- [Activity]: Every line below that holds the string "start" should be copied.
________________
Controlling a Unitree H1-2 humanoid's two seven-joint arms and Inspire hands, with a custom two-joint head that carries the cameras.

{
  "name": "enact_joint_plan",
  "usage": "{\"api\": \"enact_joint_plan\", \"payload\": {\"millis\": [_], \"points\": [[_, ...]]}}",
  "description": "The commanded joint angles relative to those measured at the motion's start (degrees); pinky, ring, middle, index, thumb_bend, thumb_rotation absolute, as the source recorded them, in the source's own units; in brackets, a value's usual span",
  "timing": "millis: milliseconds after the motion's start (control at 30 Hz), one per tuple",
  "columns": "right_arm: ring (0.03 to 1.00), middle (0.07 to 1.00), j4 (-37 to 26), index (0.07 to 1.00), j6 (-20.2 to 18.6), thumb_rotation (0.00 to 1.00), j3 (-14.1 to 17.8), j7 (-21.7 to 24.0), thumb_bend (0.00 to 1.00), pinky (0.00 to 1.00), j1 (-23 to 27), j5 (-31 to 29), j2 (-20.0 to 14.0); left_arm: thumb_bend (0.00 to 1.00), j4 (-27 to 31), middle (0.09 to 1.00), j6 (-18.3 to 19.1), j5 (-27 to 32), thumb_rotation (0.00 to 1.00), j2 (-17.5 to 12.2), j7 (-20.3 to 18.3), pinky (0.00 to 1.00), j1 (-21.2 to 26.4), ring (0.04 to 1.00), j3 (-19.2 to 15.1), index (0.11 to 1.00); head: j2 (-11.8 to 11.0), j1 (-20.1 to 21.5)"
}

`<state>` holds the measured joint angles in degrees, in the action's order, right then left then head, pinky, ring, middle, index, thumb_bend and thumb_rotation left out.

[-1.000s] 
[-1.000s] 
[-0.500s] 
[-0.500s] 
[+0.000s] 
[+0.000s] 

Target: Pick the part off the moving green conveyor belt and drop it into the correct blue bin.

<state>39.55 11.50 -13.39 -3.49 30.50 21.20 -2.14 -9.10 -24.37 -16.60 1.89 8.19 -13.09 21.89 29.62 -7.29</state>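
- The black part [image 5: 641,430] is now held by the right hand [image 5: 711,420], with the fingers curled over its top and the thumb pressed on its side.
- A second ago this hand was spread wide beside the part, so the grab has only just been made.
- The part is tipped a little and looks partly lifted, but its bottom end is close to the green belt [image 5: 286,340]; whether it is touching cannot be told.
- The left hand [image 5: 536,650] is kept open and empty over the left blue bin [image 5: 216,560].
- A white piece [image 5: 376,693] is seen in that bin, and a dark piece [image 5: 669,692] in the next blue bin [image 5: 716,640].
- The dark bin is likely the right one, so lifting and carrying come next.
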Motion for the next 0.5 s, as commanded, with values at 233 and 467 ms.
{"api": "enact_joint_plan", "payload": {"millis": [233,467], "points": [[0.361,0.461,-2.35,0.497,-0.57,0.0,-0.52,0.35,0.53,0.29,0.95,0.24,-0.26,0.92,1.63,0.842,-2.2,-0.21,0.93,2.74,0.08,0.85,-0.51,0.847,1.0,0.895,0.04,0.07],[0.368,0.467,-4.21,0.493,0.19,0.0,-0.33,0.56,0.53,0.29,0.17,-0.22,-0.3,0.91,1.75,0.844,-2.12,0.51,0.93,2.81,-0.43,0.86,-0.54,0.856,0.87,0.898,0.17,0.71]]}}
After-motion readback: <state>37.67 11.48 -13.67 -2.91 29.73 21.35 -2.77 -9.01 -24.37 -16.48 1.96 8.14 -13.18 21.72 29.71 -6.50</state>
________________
- [Task answer]:
  "description": "The commanded joint angles relative to those measured at the motion's start (degrees); pinky, ring, middle, index, thumb_bend, thumb_rotation absolute, as the source recorded them, in the source's own units; in brackets, a value's usual span",
  "timing": "millis: milliseconds after the motion's start (control at 30 Hz), one per tuple",

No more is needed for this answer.